Triscuit Helps Grow Home Farming Movement


Kraft Foods' Triscuit crackers brand is partnering with nonprofit Urban Farming to create 50 community-based home farms during 2010.

The brand's new home farming initiatives also include offering free basil and dill herb seed cards on four million boxes of its original and reduced-fat varieties, and a Web site ( featuring tips on starting home gardens or volunteering at a local Urban Farming garden.

The first garden, in Los Angeles, was officially opened with a ceremony on March 11. The other 49 garden locations are scattered throughout the country, and include Dallas, Detroit, Philadelphia, Phoenix and Tampa, Fla. The farms will be maintained by local residents and community groups on a volunteer basis.

The Web site includes a tool that advises consumers which vegetables and herbs are best to plant (and planting dates) based on their regions/ZIP codes and the amount of sunny space available (ranging from a single pot on a balcony to two 4-foot by 8-foot gardens). Another tool enables users to find nearby community farms, and add their own home farms to a map. Forums and sharing tools are prominently displayed.



The site also features step-by-step advice for creating and maintaining a home garden from HGTV "Gardening by the Yard" host Paul James, who will make appearances at the openings of the sponsored community gardens.

The home farming theme meshes with Triscuit's "Weave Some Wonder" marketing campaign, which launched last year and marked the brand's return to TV advertising after five years. The campaign (its latest TV ad debuted on March 9) emphasizes the crackers' "simple, authentic goodness" and quality ingredients, such as the "soft white winter wheat" from North American farms that gives the product its crunch and "22 grams of delicious whole grain goodness per serving."

Helping people discover "the simple joy of growing and sharing their own herbs and vegetables" is another way of communicating that Triscuit fits into people's desire to return to the "basic, simple things that bring value to our lives," says Jim Low, director of marketing for wheat crackers at Kraft, including Triscuit.

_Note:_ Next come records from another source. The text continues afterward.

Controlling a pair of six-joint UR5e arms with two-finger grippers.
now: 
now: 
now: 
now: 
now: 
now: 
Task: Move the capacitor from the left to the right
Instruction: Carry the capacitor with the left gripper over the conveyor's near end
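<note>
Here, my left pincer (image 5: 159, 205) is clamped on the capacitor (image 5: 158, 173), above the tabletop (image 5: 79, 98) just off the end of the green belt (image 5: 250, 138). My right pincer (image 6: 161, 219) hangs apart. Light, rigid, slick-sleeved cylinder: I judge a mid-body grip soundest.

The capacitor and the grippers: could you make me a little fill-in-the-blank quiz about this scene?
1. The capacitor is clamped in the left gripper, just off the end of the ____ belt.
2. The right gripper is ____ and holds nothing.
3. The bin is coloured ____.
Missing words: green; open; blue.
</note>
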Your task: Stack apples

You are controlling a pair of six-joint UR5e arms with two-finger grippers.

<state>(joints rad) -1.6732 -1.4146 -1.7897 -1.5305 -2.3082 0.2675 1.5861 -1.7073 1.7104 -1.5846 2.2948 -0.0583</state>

In a recent survey, the brand found that nearly two-thirds of Americans are interested in growing food in a backyard garden, and that three out of four prefer to eat foods with "a few, simple ingredients." However, 56% of Americans who did not grow food last year cited lack of time and/or space as the main obstacles.

The home farming initiatives are being supported by PR, print ads, banner ads on gardening, women's general interest and other sites; messaging on the product boxes (which also drives consumers to the microsite), some outreach to blogs and tweeting through the Kraft Foods Twitter presence; and the community forums and sharing tools on the microsite. Rather than focus on promotion via Triscuit's Facebook page, the brand decided to make it easy for users to share the home farming movement site's existence and usefulness through their own social media pages or channels, explains Low.

Last year, Triscuit also became a corporate supporter of the National FFA Organization, which encourages youth leadership through agricultural education. Triscuit is helping to fund programs/awards for students who develop sustainable farming methods.

Euro RSCG handles the brand's TV and online advertising, Momentum handles events and consumer promotions, and Edelman handles PR.